Галирж тупо уставился в пространство. После нескольких суток непрерывного напряжения и страха, без сна он выглядел больным.
- Я бы на твоем месте, Джони, не ждал связи.
Вокроуглицкий поднял трубку, стал с кем-то говорить.
Затем пояснил Галиржу:
- Опять звонили из штаба. Рвут и мечут. Я бы кое-что предложил…
- Что предлагать, когда мы ничего толком не знаем!
- Положим, знаем, хотя бы приблизительно, какие силы угрожают Рабасу.
- Приблизительно! Разве так работают? Мы должны знать, двигаются ли они и куда, отгадать их намерения - отступить или защищаться до последнего солдата.
- Не знаю, Джони, но эта твоя обстоятельность… Ищи другой путь! Комбинируй! Немного фантазии…

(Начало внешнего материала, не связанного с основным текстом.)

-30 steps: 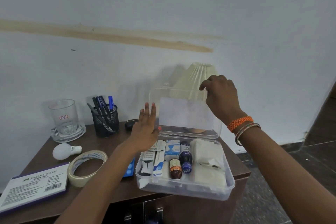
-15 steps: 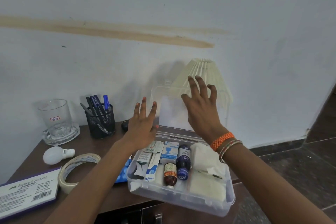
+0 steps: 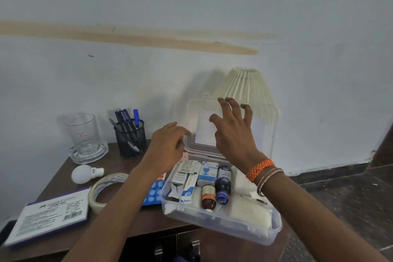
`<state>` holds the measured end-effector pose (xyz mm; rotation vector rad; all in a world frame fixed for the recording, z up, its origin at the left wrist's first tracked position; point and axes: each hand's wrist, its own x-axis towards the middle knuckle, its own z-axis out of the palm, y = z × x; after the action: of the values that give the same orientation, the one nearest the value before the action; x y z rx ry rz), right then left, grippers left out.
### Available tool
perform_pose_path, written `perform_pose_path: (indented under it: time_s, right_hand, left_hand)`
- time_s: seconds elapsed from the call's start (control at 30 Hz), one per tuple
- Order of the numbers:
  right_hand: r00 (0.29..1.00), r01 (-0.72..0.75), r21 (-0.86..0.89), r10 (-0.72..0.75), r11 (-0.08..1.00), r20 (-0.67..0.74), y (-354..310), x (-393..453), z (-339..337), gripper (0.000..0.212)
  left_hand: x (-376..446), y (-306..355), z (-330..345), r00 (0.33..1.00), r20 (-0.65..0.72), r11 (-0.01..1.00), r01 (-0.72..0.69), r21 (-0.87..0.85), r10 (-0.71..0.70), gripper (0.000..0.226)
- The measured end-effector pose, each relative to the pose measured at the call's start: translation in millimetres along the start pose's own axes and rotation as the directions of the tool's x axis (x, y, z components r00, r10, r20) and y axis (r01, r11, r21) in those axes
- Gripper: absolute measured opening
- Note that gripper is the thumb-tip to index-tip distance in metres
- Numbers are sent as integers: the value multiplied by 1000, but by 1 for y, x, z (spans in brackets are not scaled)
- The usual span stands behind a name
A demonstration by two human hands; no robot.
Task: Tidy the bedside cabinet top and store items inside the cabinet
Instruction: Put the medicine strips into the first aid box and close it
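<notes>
My clear plastic medicine box point(image 3: 221, 222) sits at the front right edge of the cabinet top point(image 3: 119, 161), with its lid point(image 3: 229, 125) standing straight up. My right hand point(image 3: 234, 132) is in front of the lid with fingers spread and bent, holding nothing. My left hand point(image 3: 168, 144) is by the lid's left edge with loose fingers. I cannot tell if it touches the lid.

I think the job now is to shut the lid. I should push it down slowly with both hands and press until it clicks. The brown bottle point(image 3: 208, 197) and the blue bottle point(image 3: 223, 185) lie flat, so they should fit.

The lamp shade point(image 3: 244, 85) stands right behind the lid. The blue pill strip point(image 3: 154, 194) is beside the box. The tape roll point(image 3: 104, 187), white bulb point(image 3: 84, 173), pen cup point(image 3: 130, 136), glass mug point(image 3: 84, 134) and flat white box point(image 3: 51, 218) wait on the left.
</notes>
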<state>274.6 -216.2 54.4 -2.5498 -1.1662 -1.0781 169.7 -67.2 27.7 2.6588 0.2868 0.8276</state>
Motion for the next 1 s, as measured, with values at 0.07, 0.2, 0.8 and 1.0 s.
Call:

- Довольно разговоров! Вызывай "Андромеду"! Там мои глаза и уши.
Вокроуглицкий завертел ручку телефона.
Уже по выражению его лица Галирж понял, что "Андромеду" он опять не получит.
"Комбинируй! Немного фантазии!" Галирж склонился над разведкартой. Сплошной синий цвет. Одно оборонительное кольцо за другим. Всюду немцы, их орудия, "фердинанды", каждый дом - крепость. На основании чего судить, где немцы отступают, где сопротивляются, где стремятся пробиться клином или выскользнуть через какую-то щель из города?
"Нет. Я должен иметь точные сведения. Но пока я их получу, пока проанализирую положение, сделаю выводы и подам начальнику штаба предложение об оказании помощи и пока эта помощь придет…" Он схватился рукой за лоб, покрытый холодным потом.
Вокроуглицкий понял, что означает этот жест. Беспомощность.
- Джони, собери все, что есть, вместе и дай предложение! Рабасу сейчас пригодится любая помощь.
Галирж на мгновенье заколебался. Потом сказал с пафосом обреченного:
- Ну как я могу откуда-то что-то нахватать, если не знаю точно, как в данный момент обстоят там дела? А если я вдруг ослаблю наши силы как раз там, где наиболее сильное сопротивление? Как я потом отвечу за напрасные потери, а может быть, даже за катастрофу! Исключено!
- Предложи что-нибудь, черт возьми! - закричал Вокроуглицкий.
Галирж сам ощущал острую необходимость что-то предпринять. Но без ясной картины?!
- Наша работа - это тебе не истребитель, который не оставляет в воздухе следов. Все наши действия будут еще долго после сражения объектом разбора. И от этого зависит, награда или трибунал. - Приказал: - Вызови джип! Еду к Станеку!